A different type of problem can occur when training an AI algorithm using historical data. Your organization might have decades of big data available on issues like seasonal call center volumes or social media click-throughs. But in today’s highly volatile environment, consumer behaviors can change quickly, as shown by the COVID-19 pandemic.
That means it may be more important to focus on small data for machine learning purposes rather that mining big data – one of the key insights from Gartner’s recent EME Virtual Data & Analytics Summit.
“Disruptions such as the COVID-19 pandemic is causing historical data that reflects past conditions to quickly become obsolete, which is breaking many production AI and machine learning models,” said Jim Hare, distinguished research vice president at Gartner. “In addition, decision making by humans and AI has become more complex and demanding, and overly reliant on data hungry deep learning approaches.”
Instead, IT leaders need to turn to “small data” and “wide data” analytics techniques. “Taken together they are capable of using available data more effectively, either by reducing the required volume or by extracting more value from unstructured, diverse data sources,” said Hare.
More Robust Analytics
Small data is an approach that requires less data but still offers useful insights.

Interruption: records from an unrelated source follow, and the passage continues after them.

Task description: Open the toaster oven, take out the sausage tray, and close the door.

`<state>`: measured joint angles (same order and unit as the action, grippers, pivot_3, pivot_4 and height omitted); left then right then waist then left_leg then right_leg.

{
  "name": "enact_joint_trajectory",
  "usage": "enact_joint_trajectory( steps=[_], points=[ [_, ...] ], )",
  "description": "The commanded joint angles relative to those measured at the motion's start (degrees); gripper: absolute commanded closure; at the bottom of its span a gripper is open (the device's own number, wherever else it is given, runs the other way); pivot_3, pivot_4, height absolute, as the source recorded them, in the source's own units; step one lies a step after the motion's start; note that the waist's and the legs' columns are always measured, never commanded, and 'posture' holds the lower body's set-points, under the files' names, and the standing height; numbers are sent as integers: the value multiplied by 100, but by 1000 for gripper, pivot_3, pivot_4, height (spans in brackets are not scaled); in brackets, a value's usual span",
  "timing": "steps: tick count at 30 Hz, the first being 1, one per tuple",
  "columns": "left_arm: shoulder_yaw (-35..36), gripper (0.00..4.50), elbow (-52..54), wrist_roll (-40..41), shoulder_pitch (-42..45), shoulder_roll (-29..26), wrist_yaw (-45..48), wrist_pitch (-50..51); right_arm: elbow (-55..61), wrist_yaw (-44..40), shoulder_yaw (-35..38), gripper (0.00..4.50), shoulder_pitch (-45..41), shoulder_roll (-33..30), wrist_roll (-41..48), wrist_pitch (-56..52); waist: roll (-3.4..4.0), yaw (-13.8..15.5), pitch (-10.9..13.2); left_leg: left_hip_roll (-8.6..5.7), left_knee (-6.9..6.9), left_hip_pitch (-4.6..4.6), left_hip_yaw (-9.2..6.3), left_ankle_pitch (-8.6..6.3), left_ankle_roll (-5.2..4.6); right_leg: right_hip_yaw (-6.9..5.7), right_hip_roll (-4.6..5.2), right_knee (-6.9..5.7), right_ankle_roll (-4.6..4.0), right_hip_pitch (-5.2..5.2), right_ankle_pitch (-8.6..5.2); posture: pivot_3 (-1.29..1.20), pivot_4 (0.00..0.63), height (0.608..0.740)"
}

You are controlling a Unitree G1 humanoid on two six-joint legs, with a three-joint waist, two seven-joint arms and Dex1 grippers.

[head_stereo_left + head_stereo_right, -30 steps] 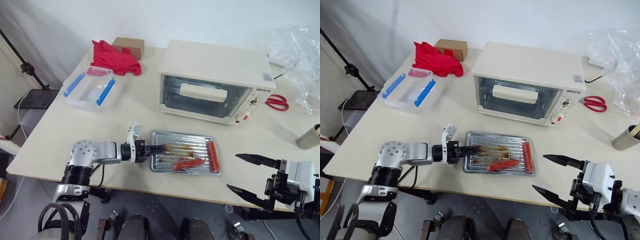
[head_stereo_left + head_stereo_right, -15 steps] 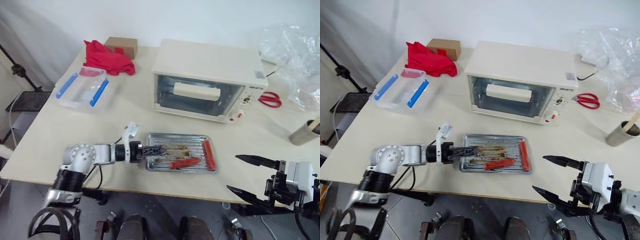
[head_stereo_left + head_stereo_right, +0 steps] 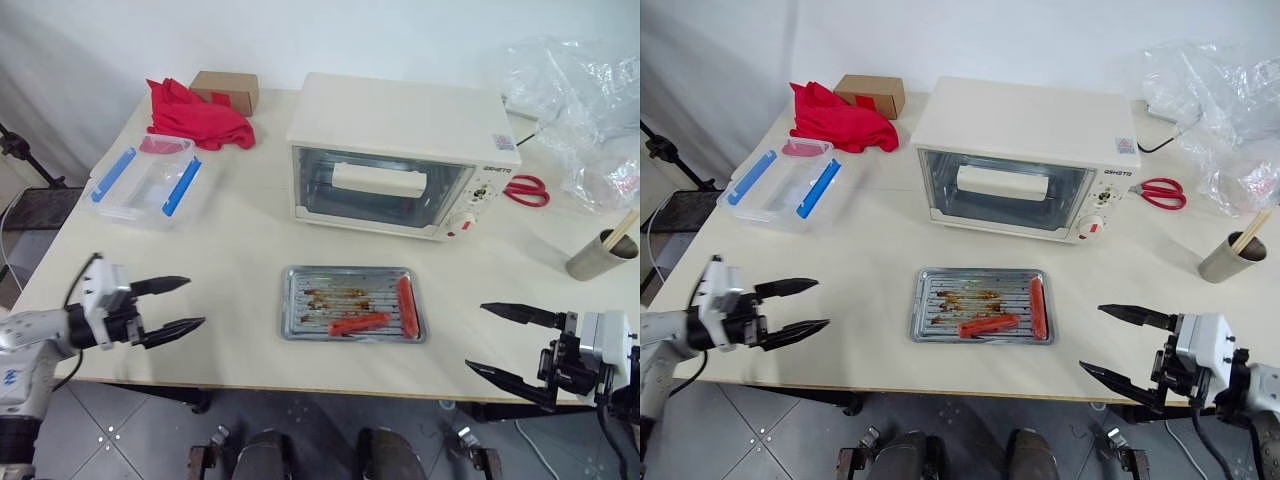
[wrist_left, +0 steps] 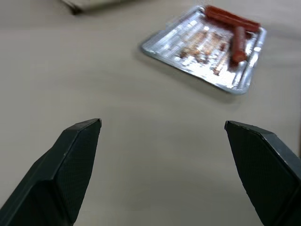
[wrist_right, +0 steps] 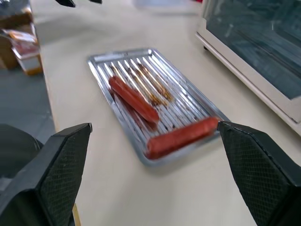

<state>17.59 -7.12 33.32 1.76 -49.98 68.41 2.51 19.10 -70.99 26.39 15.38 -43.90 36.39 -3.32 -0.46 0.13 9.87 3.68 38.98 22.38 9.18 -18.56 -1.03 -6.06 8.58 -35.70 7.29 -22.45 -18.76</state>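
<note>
Cream-white, the boxy toaster oven (image 3: 397,153) stands toward the surface's far edge, its glass door (image 3: 382,191) shut. The shiny ridged metal sausage tray (image 3: 353,303) lies near the front edge, long axis along it. Both hands, left (image 3: 168,306) and right (image 3: 510,342), hover released at the front corners, the right nearer.

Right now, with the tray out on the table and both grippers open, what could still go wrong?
The sausage tray lies near the table's front edge; a low sweep by either open gripper, left or right, might nudge it off. Two loose sausages could roll if it is bumped. The oven door looks shut, but confirm that it is fully latched.
</note>
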Motion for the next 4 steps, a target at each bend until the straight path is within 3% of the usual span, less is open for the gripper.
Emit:
enact_joint_trajectory(
  steps=[1, 4],
  points=[
    [335, 24, 638, -190, -449, 32, -129, -245, -65, -125, -114, 0, -175, -41, 10, 108, -1, -17, 1, 0, 0, -1, 3, -1, -1, 0, 0, -2, 2, 1, 1, 0, 150, 740],
    [484, 24, 907, -189, -662, 140, -388, -151, -179, -74, -211, 0, -392, 15, -32, 157, -2, -22, 1, 0, 0, -4, 15, -2, -1, -2, -4, -14, 3, -3, 2, 0, 150, 740]
  ],
)
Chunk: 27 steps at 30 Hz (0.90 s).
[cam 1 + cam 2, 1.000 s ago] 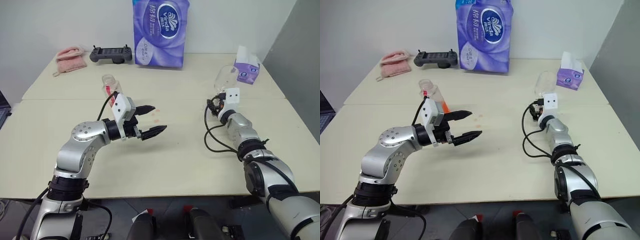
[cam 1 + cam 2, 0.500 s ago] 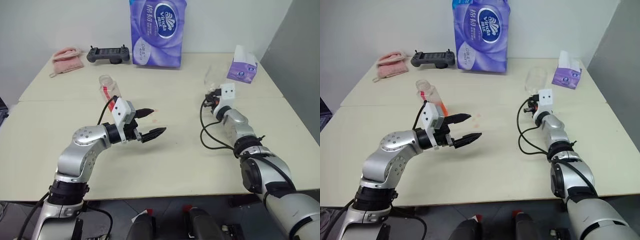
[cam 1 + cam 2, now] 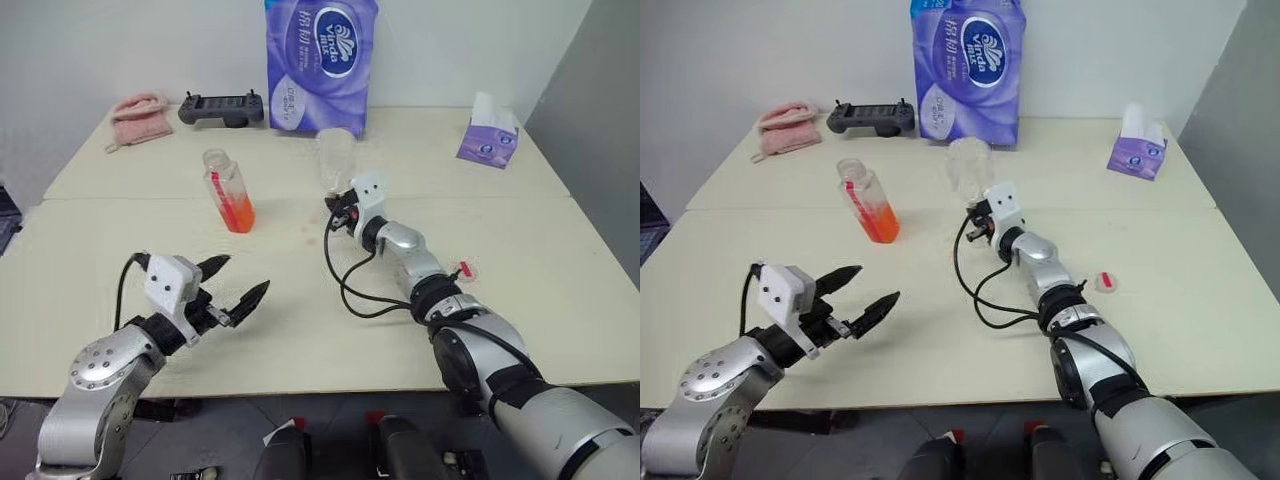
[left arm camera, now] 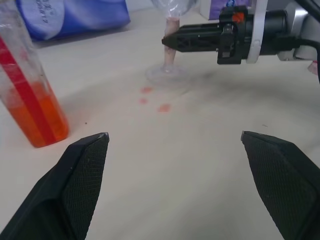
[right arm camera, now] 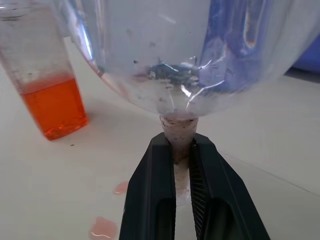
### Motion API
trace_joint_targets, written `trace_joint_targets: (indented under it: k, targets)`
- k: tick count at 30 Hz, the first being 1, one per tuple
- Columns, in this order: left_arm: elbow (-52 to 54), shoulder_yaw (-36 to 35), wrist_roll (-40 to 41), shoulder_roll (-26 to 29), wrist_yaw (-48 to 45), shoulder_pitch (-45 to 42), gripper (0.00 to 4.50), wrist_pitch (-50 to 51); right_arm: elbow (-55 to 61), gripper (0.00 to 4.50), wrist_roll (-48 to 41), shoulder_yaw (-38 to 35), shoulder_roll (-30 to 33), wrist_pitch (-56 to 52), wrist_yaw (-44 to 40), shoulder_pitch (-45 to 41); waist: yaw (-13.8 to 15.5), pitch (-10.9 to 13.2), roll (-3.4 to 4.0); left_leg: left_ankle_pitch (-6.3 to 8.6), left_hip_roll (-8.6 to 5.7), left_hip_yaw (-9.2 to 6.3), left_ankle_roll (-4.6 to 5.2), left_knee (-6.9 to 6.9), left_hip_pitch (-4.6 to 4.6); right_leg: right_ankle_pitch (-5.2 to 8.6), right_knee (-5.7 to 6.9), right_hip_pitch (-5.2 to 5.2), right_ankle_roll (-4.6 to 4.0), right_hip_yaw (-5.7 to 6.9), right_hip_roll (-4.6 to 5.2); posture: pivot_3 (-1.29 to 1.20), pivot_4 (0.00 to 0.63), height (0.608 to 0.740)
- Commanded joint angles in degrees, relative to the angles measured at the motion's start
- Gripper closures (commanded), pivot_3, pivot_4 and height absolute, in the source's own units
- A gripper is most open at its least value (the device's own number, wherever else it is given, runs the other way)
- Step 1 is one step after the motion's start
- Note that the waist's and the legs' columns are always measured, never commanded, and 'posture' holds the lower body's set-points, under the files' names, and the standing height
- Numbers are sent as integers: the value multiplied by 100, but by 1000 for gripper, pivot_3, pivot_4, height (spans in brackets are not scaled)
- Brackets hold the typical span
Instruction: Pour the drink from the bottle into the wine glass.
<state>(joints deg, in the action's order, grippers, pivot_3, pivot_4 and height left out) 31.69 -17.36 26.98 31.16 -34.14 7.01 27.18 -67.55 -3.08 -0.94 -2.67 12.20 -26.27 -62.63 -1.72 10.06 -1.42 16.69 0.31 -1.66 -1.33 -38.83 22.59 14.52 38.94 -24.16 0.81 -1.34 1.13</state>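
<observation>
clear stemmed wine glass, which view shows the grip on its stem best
The right wrist view: the right gripper is shut on the clear stemmed wine glass just under the bowl. The left wrist view shows it side-on; the eye views hide the stem behind the wrist.

A pale cream tabletop (image 3: 520, 260), seemingly two pushed together, meets a plain white wall (image 3: 120, 45); a grey panel (image 3: 600, 110) stands rightward.

A plain test room: bare white wall (image 3: 120, 40); pale tables (image 3: 500, 330); handheld controller (image 3: 221, 107); tissue pack (image 3: 320, 62).
</observation>
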Motion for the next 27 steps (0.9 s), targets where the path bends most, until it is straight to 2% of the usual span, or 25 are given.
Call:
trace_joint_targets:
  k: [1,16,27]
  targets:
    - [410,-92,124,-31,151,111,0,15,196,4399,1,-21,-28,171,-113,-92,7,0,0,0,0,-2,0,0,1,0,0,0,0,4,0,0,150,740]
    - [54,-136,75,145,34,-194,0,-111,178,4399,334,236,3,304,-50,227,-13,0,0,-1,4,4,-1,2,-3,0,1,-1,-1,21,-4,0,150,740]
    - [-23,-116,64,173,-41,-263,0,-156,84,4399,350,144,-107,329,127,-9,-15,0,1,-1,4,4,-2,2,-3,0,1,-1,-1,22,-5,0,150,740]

The approach includes certain time-series analysis techniques or few-shot learning, synthetic data, or self-supervised learning. Wide data enables the analysis and synergy of a variety of small and large, unstructured, and structured data sources.
“Both approaches facilitate more robust analytics and AI, reducing an organization’s dependency on big data and enabling a richer, more complete situational awareness or 360-degree view,” said Hare.
Potential areas where small and wide data can be used are demand forecasting in retail, real-time behavioral and emotional intelligence in customer service applied to hyper-personalization, and customer experience improvement.
Other areas include physical security or fraud detection and adaptive autonomous systems, such as robots, which constantly learn by the analysis of correlations in time and space of events in different sensory channels.
A shift to small data
Gartner predicts that 70 percent of organizations will shift their focus from big to small and wide data by 2025, making AI less data hungry. Companies are realizing that learning from big data is expensive and time-consuming, according to the firm. That’s because machine learning requires many examples, many hours of data labeling, and significant effort to train and tune a model.
Using humans to label large volumes of data is not only labor intensive but also prone to errors that impact the accuracy of the results, added Gartner. “Humans do not learn in this way. We learn from just one or two examples. A person needs to see a wine glass and a coffee cup only once to know the difference. Machines need thousands of wine glasses and coffee cups examples to make the distinction. We need to design algorithms that learn in this way to scale the adoption of AI.”
Other organizations do not have enough historical data to for training algorithms. For instance, lean manufacturers operating at six sigma may have only one defect per million parts – too few for machine learning.
For Avaya IT professionals, the lesson is clear. Understand the assumptions and the data used to develop AI communications applications in order to be sure they can deliver the desired improvements.